Every line below that has the string "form" adds one to the count. Give that count by itself.

- _Data for review_:
● ● ● ●
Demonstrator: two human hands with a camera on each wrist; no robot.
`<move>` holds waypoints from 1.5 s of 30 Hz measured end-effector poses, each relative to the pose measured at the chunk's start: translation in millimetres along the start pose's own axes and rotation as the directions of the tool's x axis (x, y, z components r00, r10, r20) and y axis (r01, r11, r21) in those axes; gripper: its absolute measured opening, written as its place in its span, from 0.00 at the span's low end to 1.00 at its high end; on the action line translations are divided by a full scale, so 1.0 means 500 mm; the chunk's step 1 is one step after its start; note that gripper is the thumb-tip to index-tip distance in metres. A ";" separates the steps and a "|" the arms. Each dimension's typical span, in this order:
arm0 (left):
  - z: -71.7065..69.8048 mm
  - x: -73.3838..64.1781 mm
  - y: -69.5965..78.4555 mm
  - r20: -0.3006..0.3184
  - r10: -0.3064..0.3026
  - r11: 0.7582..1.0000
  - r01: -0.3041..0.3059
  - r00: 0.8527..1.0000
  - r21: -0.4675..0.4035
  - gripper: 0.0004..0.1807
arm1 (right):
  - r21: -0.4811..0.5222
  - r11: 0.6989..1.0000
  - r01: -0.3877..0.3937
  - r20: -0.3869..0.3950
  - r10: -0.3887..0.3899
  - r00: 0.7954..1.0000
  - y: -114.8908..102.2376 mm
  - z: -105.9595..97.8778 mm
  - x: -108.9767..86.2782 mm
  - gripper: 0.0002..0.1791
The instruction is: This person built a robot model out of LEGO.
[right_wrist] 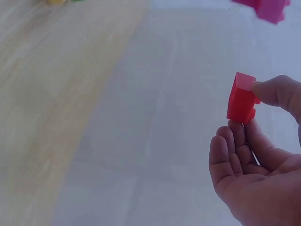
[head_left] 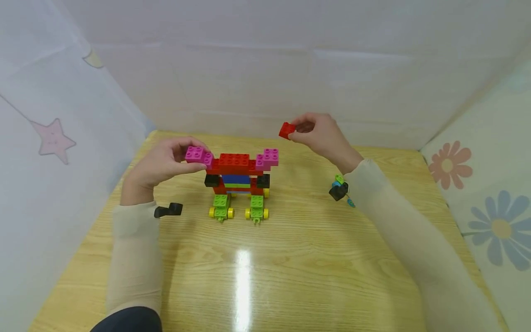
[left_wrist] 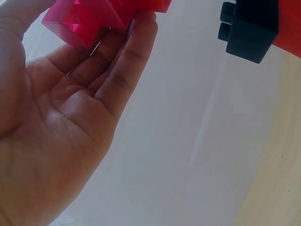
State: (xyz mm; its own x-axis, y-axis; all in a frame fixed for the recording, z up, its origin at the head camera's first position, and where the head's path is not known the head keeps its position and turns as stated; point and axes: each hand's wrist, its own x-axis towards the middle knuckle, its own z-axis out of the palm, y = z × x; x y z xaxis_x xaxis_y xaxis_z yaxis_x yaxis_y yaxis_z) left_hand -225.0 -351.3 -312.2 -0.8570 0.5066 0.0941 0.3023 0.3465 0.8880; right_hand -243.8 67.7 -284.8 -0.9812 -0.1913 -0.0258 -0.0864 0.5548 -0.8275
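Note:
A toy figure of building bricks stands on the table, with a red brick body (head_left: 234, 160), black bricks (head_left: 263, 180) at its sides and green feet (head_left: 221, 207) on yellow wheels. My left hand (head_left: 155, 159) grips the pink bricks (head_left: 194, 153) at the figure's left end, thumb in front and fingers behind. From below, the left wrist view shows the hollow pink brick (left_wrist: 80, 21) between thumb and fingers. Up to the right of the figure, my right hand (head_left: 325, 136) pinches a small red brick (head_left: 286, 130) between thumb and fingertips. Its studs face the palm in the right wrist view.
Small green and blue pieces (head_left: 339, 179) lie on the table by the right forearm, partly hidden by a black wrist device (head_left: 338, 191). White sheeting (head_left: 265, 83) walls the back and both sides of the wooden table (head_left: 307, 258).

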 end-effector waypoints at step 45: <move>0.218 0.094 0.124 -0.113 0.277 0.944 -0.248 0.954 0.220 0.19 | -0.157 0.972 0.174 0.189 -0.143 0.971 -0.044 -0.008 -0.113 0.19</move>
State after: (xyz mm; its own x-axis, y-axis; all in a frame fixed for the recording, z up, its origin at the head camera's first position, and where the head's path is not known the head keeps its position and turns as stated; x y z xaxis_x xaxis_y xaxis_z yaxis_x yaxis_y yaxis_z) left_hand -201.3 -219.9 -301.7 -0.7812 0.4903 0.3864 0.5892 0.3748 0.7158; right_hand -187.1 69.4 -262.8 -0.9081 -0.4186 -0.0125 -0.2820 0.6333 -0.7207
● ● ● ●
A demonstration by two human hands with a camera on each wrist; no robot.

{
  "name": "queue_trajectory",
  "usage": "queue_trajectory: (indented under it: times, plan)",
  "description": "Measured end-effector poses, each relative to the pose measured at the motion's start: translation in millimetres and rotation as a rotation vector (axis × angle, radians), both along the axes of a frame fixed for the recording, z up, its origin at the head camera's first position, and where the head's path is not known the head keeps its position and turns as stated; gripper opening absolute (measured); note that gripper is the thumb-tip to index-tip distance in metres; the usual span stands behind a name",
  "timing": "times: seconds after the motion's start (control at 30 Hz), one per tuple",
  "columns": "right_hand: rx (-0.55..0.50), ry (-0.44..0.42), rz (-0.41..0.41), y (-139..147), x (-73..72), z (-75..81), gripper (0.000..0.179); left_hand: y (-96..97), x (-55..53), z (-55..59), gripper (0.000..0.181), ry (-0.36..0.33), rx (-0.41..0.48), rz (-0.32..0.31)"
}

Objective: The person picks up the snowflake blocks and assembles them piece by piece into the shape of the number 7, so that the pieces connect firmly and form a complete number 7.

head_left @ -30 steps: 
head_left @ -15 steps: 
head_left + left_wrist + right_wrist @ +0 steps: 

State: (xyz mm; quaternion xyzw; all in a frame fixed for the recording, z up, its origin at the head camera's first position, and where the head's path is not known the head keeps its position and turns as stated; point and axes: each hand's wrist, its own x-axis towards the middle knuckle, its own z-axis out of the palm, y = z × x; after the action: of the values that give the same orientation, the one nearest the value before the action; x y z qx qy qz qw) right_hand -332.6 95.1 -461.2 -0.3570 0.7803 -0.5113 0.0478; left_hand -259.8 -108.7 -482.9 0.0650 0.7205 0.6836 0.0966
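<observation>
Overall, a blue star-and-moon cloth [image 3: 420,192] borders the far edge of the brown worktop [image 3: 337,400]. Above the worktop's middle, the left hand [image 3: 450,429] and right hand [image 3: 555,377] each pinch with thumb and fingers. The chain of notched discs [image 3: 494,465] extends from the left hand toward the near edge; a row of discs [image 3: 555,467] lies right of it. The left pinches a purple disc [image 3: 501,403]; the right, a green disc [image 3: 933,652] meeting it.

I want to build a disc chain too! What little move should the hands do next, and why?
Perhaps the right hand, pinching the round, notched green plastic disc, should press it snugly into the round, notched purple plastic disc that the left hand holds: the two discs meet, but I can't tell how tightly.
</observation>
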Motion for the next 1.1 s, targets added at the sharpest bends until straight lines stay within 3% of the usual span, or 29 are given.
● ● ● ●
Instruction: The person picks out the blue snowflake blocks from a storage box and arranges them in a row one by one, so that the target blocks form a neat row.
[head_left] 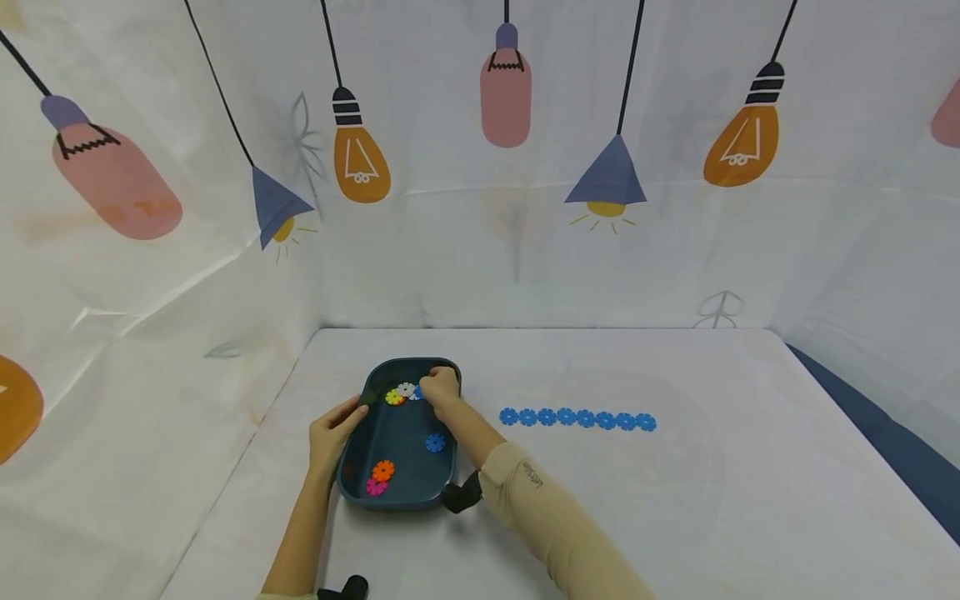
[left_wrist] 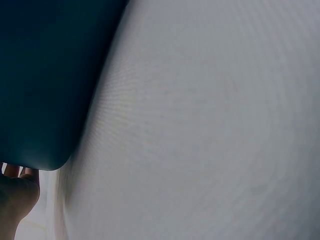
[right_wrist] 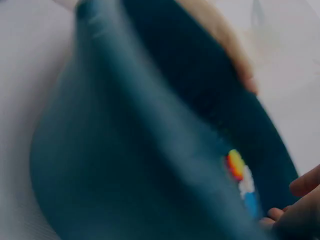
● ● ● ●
- _The answer_: 2